Principais aspectos da concepção guenoniana sobre a Divindade:
- Unidade Transcendente
- Deus é o Absoluto (Para-Brahma), a Realidade única sem segundo
- Mesmo manifestando-se como Trimūrti (Brahmā, Vishnu, Shiva), sua natureza essencial permanece indivisível
- Como Ishvara (o “Deus pessoal”), representa apenas uma determinação relativa do Princípio supremo
- Aproximação Apofática
- O entendimento do Divino deve ser feito por via negativa (negação de todas as limitações)
- A “Personalidade Divina” é uma manifestação relativa, não a Essência em si
- O Princípio primeiro abarca tanto o manifestado quanto o não-manifestado
- Inacessibilidade do Infinito
- Deus, em sua Infinitude, é incognoscível por qualquer ser contingente
- Toda conhecimento relativo é apenas participação na Conhecimento absoluto
- As escrituras o descrevem como “além até mesmo do desconhecido”
(Referências: HDV, caps. I, II, VII, X e XV)
Termos Relacionados: Conhecimento, Causalidade, Criação, Dualismo, Ser, Manifestação, Monoteísmo, Uno, Unidade, Verdade.
Schuon
O que se deve entender pelo termo “Deus”? Do ponto de vista estritamente humano, que é o único que as religiões como tais têm em vista, “Deus” não poderia ser o Absoluto como tal, pois o Absoluto não tem interlocutor; podemos, porém, dizer que Deus é a Face hipostática voltada para o mundo humano, ou para um mundo humano particular; em outras palavras, Deus é a Divindade que se personaliza diante do homem e na medida em que assume mais ou menos a aparência de uma humanidade particular. Outra pergunta: o que essa Divindade personalizada, esse Deus que se torna parceiro ou interlocutor, ou esse Rosto Divino voltado para o homem “quer” ou “deseja”? A resposta mais concisa parece-nos ser a seguinte: se a Essência Divina, sendo infinita, tende a manifestar-se projetando suas inúmeras potencialidades no finito, o Rosto Divino, por sua vez, opera essa projeção e depois – num nível mais relativo – projeta dentro dessa primeira projeção um princípio de coordenação, entre outras coisas, uma Lei destinada a regular o mundo humano e, acima de tudo, a regular esse mundo em miniatura que é o indivíduo. Este Rosto é, portanto, como um feixe de raios com diversas funções; um Rosto que, embora provenha da mesma Ordem Divina, não equivale a uma única subjetividade com intenção moral; assim, é vão procurar por trás das combinações infinitamente diversas do véu de Maya uma personalidade antropomórfica e humanamente compreensível. (In the Face of the Absolute. A Intuição Decisiva)

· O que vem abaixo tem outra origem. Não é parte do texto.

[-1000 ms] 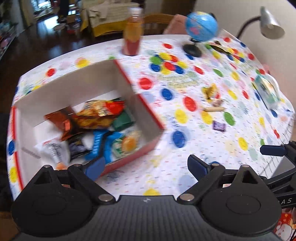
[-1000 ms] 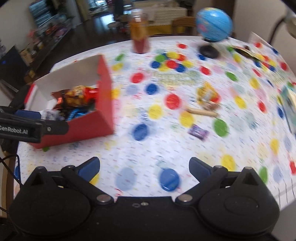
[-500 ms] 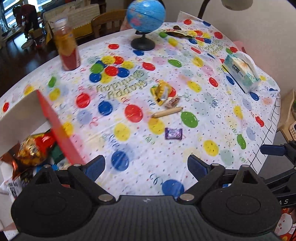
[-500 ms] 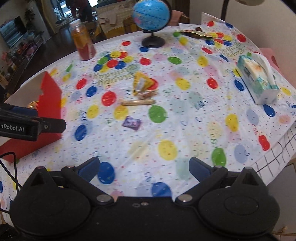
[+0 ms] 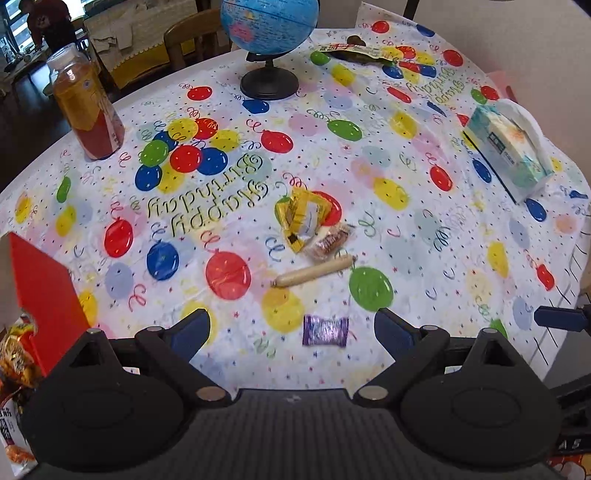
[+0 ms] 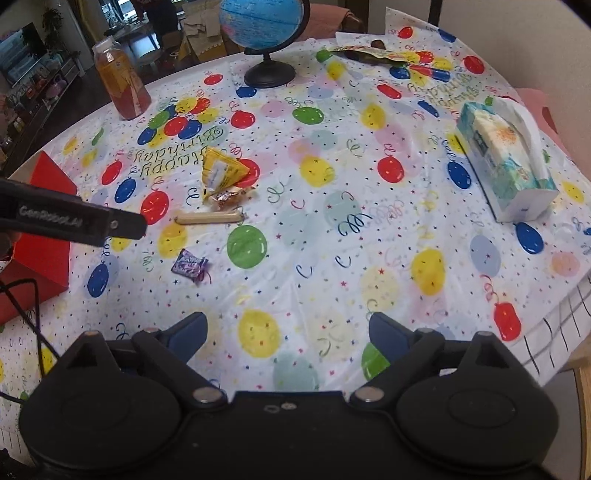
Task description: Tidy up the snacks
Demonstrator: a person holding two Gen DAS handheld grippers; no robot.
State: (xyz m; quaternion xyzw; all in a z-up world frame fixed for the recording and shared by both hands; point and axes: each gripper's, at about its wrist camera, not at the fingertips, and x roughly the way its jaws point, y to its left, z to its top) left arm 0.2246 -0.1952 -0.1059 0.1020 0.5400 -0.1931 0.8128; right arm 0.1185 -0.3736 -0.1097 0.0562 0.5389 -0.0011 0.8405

Deus é o Absoluto e, sendo o Absoluto, é igualmente o Infinito; sendo tanto o Absoluto quanto o Infinito, intrinsecamente e sem dualidade, é também o Perfeito. A absolutidade se reflete no espaço pelo ponto ou pelo centro; no tempo, pelo movimento ou pelo presente; na matéria, pelo éter, que veicula a energia; na forma, pela esfera; no número, pela unidade.
A infinitude, por sua vez, determina o espaço pela extensão; o tempo, pela duração; a matéria, pela indefinição substancial; a forma, pela diversidade ilimitada de possibilidades formais; o número, pela ilimitação quantitativa.
Quanto à Perfeição divina – da qual derivam todas as perfeições manifestadas –, ela se reflete no espaço pelo conteúdo da matéria, na medida em que expressa a existência simples ou as Qualidades divinas que o espaço veicula. (FSDH, Estrutura e Universalidade das Condições da Existência)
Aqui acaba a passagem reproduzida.